LAWS(PVC)-1927-7-69

HARILAL RANCHHOD Vs. GORDHAN KESHAV

Decided On July 18, 1927
HARILAL RANCHHOD Appellant
V/S
GORDHAN KESHAV Respondents

JUDGEMENT

(1.) [His Lordship after stating the facts of the case, proceeded:] It is not necessary for us in the present case to define what particular circumstances must exist before a person can be described as a "de facto guardian", or have such powers that may properly belong to a de facto guardian, But speaking for myself 1 think there must be some course of conduct in that capacity before a person can be described as a guardian de facto. I am not prepared to extend that expression to a guardian ad hoc. In other words, I am not prepared to say that a person who over many years has never intermeddled or acted as a guardian can then come forward and claim to be a guardian de facto and authorised to sell property on behalf of a minor. In the view I take such a person would be a guardian ad hoc and not a guardian de facto. Accordingly I would hold that the evidence before us was wholly insufficient to establish that Rangila was guardian de facto at the material dates, and that the lower appellate Court was not entitled in law to arrive at the contrary conclusion on that evidence. That being so, it follows, in my judgment, that this sale was unauthorised.

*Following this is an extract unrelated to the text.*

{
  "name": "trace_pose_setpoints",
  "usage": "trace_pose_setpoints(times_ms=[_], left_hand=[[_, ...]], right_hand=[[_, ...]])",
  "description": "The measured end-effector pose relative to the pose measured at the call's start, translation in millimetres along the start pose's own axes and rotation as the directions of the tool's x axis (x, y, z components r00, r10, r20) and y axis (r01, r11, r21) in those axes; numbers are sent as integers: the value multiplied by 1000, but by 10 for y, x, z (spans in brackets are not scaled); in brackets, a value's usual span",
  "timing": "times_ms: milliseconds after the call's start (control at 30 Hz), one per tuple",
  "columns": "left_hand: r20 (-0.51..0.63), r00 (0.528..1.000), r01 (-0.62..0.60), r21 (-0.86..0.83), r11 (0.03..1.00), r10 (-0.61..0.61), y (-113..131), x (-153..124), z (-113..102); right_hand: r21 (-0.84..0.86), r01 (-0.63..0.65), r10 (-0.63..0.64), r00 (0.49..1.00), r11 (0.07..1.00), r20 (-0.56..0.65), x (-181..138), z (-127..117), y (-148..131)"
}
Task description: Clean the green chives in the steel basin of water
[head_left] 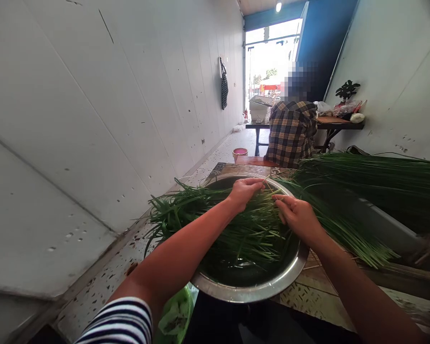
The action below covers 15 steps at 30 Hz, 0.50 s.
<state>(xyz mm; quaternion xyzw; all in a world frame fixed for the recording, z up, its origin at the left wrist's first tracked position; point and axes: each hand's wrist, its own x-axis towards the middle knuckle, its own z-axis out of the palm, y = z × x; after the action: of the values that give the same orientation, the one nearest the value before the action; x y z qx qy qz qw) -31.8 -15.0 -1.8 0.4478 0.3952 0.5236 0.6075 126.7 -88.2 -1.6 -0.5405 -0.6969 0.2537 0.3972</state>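
A wide steel bowl (251, 289) in front of me holds a heap of long green chives (251, 229), whose leaves trail over its left rim. My left hand (244, 191) hovers over the heap with fingers pinched on a thin chive stalk. My right hand (298, 215) sits just to its right, fingers curled and pinching the same strands. Both hands are above the middle of the bowl.
A big pile of long chives (372, 191) lies on the right. A person in a plaid shirt (291, 131) sits ahead, back turned, near a table (338, 124) with bags and a plant. A pink bucket (240, 153) stands on the floor. White wall on the left.
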Motion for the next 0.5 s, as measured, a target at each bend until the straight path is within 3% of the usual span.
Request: trace_pose_setpoints(times_ms=[500], left_hand=[[17,1000,26,-69,997,-25,-25,46,-23]], right_hand=[[52,-15,15,1000,999,-4,-9,8,0]])
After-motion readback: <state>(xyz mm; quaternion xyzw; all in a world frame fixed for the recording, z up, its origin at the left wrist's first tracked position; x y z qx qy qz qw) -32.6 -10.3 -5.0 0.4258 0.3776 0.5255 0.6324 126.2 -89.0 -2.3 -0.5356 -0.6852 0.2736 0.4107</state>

(2.) Under those circumstances it is unnecessary to give any decision on the larger and even more important question as to whether a de facto guardian is entitled in Hindu law to sell a minor's property at all. We know that as regards Muhammadans it has been held in Imambandi V/s. Mustaddi (1918) L.R. 45 I.A. 73, s.c. 20 Bom. L.R. 1022 and Mata Din V/s. Sheikh Ahmad Ali (1912) L.R. 39 I.A. 49, s.c. 27 Bom. L.R. 621, s.c. 14 Bom. L.R. 192 that a Muhammadan de facto guardian has not that power. We know from In re Manilal (1900) 3 Bom. L.R. 411, F.B. that even though it was held that the Court has jurisdiction to authorise a Hindu father and manager to sell property on behalf of his infant son, still that power has to be exercised with the greatest caution. And if one turns to Limbaji Ravji V/s. Rahi (1925) I.L.E. 49 Bom. 576, it was held by Sir Norman Macleod and Mr. Justice Crump in effect that a Hindu step-mother has no such power. One may feel a difficulty as regards the latter case, because the authorities such as they are in favour of the proposition are not referred to. I mean Hunoomanpersaud Panday V/s. Mussumat Babooee Munraj Koonweree (1856) 6 M.I.A. 393 and a further reference in Mohanund Mondul V/s. Nafur Mondul (1899) I.L.R. 26 Cal. 820. It may be therefore that if it had been necessary for that point to bo determined in the present case we should have thought it advisable to have the matter settled by a full bench, having regard to its great importance. But in view of our decision on the first point that is unnecessary. I only wish to add by way of warning that nothing that I have just said is to be taken as meaning that I necessarily disagree with the decision of Limbaji Ravji V/s. Rahi.

(3.) But that does not dispose of the case. The respondents relied on Section 51 of the Transfer of Property Act, and claimed that in any event they are entitled to the benefit conferred by that section, having regard to the improvements which they have made on the property. It is argued for the appellants that that section only applies if the transferor is not the evictor. But in our judgment that is not the true view of the section, and we see no reason why its operation should be cut down in the way suggested. On the contrary in Durgozi Row V/s. Fakeer Sahib (1906) I.L.R. 30 Mad. 197, a case of Muhammadans, where a mother purporting to act as de facto guardian of her minor son sold property and it was held that the sale was not binding, Sir Arnold White and Mr. Justice Subrahmanya Ayyar held that Section 51 of the Transfer of Property Act applied. Accordingly the transferee from the mother was held entitled to have an account taken of the improvements effected by him.